Author : Vivian Stuart
Publisher : Skinnbok
Page : 217 pages
File Size : 34,95 MB
Release : 2023-04-12
Category : Fiction
ISBN : 9979642386
The thirteenth book in the dramatic and intriguing story about the colonisation of Australia: a country made of blood, passion, and dreams. Against overwhelming odds they fought to tame a savage land, now they must fight to keep it. During the 1850s on a promise of fertile soil, the wilderness of Australia had been tamed by proud men and passionate women like the Broomes or Tempests. This first line of pioneers had worked the land for the betterment of the colony. But when gold was discovered in the rugged hills and desolate outback, a different type of pioneers made their way into the wilderness: The Gold seekers .
Author :
Publisher :
Page : 606 pages
File Size : 19,31 MB
Release : 1921
Category : American periodicals
ISBN :
Author : Robert Bradford Marshall
Publisher :
Page : 514 pages
File Size : 25,93 MB
Release : 1911
Category : Altitudes
ISBN :
Author :
Publisher :
Page : 1590 pages
File Size : 18,53 MB
Release : 1989
Category : Sydney (N.S.W.)
ISBN :
Author :
Publisher : Elsevier
Page : 3542 pages
File Size : 12,79 MB
Release : 2020-06-26
Category : Science
ISBN : 0128160977
Encyclopedia of the World’s Biomes is a unique, five volume reference that provides a global synthesis of biomes, including the latest science. All of the book's chapters follow a common thematic order that spans biodiversity importance, principal anthropogenic stressors and trends, changing climatic conditions, and conservation strategies for maintaining biomes in an increasingly human-dominated world. This work is a one-stop shop that gives users access to up-to-date, informative articles that go deeper in content than any currently available publication.
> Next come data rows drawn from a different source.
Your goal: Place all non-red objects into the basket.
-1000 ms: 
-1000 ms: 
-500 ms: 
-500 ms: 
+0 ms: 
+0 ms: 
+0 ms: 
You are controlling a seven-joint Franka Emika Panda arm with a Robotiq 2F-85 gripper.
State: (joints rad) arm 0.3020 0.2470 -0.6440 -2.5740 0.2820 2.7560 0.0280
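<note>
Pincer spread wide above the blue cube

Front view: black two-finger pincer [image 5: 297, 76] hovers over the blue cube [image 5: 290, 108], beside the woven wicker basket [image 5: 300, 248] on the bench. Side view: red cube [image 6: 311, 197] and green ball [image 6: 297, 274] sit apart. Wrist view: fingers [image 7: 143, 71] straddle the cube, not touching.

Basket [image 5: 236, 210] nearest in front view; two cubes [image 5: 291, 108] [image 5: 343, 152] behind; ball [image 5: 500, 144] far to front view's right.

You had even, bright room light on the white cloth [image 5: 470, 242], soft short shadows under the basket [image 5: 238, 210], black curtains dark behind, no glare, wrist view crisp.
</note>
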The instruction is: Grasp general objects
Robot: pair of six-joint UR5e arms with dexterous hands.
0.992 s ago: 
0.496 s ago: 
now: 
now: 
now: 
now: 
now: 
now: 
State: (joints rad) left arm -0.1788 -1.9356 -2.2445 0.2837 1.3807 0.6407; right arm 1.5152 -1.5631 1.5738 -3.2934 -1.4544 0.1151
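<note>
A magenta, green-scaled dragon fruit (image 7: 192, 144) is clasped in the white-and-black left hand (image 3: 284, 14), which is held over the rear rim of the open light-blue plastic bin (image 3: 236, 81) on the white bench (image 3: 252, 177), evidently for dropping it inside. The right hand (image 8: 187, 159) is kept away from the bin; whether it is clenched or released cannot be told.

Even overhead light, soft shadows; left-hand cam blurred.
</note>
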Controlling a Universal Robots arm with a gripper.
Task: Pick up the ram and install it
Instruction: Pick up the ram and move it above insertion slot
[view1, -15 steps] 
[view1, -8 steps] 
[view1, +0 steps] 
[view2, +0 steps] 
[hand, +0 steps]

Offers students and researchers a one-stop shop for information currently only available in scattered or non-technical sources Authored and edited by top scientists in the field Concisely written to guide the reader though the topic Includes meaningful illustrations and suggests further reading for those needing more specific information
Author : Jim Sanderson
Publisher : Texas A&M University Press
Page : 148 pages
File Size : 23,92 MB
Release : 1998
Category : History
ISBN : 9780890968192
Whether sprawled on barstools or preaching from pulpits, people need to make sense of their world, and in Jim Sanderson's world of West Texas, pulpits and barstools are where many of them do so. Sanderson himself stood for many years at a podium, teaching at a community college in Odessa, Texas. There, tired of academic papers and sometimes losing the distinction between fiction and nonfiction, he turned to the world around him to figure out the meaning (or meanings) of education and of culture itself. In a series of autobiographical ruminations, Sanderson develops the theme that frontier wildness is still alive, especially in West Texas, though it may be repressed by fundamentalist religion and conservative politics. West Texans, he finds, have to reconcile the two sides of their contrary natures: the farmer, best represented by the fundamental church, and the frontiersman, best represented by the sleazy bar. Through this theme of internal conflict, Sanderson weaves his experiences of art and censorship, Texas myths in film and fiction, the interaction of Hispanic culture with the culture of West Texas, contradictions posed by academic interests in vocational teaching institutions, intellectual elitism versus the real world, and West Texas women's definition and self-definition. Through the examples of his students, he shows how the quest for the West Texas myth--freedom, liberation, and fulfillment--is always transforming, whether for good or bad. In the end, he recognizes that his insights may tell more about himself than about West Texas, but by trying to make meaning out of his experience, he tells us something about the way all of us learn and think about ourselves.
Author :
Publisher :
Page : 560 pages
File Size : 33,50 MB
Release : 1903
Category : Fishing
ISBN :
Author : William Stuart Long
Publisher : Dell
Page : 242 pages
File Size : 43,17 MB
Release : 1985
Category : Fiction
ISBN : 9780440131694
The discovery of gold in the desolate hills and rugged outback lures unscrupulous brigands and courageous pioneers into a land fertile with promise and filled with every excess, every sin.